The West Yellowstone Oregon Shortline Terminus Historic District is a historic district in West Yellowstone, Montana that is ten acres in size and includes 16 structures and buildings. The historic district was built around the terminus of a spur of the Oregon Short Line Railroad, which ran from Idaho Falls, Idaho to West Yellowstone. The completion of the terminus in 1907 in the remote forested area near the west entrance of Yellowstone National Park initiated the planning and development of the town of West Yellowstone, and many of the structures associated with the historical district were built in this time period. The town prospered with the influx of tourism brought by the new railroad line. Seeing the revenue generated from serving tourists passing through West Yellowstone on their way to the nearby national park, the Union Pacific Railroad Company expanded its facilities to include restaurants and lodgings. These buildings, built between 1910 and 1926, are also included in the historic site description. Union Pacific's depot, baggage building, dining lodge, dormitories, and boiler building were designed by noted American architect Gilbert Stanley Underwood. The site was added to the National Register of Historic Places on April 13, 1983.
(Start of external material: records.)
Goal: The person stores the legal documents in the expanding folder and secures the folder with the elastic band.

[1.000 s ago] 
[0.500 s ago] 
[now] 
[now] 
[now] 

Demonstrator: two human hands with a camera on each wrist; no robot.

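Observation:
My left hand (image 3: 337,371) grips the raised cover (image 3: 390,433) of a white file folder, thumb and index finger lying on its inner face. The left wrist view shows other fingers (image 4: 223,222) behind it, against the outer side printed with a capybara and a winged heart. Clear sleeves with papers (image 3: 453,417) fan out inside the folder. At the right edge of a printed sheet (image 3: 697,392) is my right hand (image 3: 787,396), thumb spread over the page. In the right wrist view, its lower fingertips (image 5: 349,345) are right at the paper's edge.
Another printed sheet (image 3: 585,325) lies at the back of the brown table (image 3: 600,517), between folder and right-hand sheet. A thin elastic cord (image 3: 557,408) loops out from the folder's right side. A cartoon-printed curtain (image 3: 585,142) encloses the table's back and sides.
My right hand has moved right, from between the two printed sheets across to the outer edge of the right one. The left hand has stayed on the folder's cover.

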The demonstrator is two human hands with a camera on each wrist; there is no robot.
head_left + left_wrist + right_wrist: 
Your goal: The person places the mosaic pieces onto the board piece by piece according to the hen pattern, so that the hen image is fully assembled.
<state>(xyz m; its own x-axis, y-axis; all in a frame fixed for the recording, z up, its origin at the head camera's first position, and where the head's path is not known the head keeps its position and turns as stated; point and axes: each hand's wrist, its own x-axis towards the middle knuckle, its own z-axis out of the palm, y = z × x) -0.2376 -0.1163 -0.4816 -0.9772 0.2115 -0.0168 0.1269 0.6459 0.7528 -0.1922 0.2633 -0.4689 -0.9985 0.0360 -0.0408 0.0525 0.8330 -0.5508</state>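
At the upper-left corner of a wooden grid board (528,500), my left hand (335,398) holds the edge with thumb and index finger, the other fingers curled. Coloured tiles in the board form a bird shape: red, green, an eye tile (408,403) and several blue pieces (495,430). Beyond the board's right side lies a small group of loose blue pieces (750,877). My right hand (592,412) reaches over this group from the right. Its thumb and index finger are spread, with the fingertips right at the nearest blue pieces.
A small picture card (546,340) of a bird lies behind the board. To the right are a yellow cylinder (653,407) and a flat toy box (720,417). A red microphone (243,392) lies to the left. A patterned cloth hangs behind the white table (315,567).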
National Register of Historic Places 
The buildings and structures in the historical site are associated with two periods of significance: the construction of the railroad terminus between 1908 and 1910 and Union Pacific Railroad Company's subsequent construction of accommodations for tourists. Underwood had designed several Union Pacific depots and stations before designing the depot at West Yellowstone. Underwood "combines rustic stylistic features with basic irregular Richardsonian Romanesque massing" in this depot, departing from his previous Beaux Art style. Underwood's later designs for the dining hall and dormitories in West Yellowstone further explored "the possibilities of the naturalistic rustic style in this heavily wooded, remote setting."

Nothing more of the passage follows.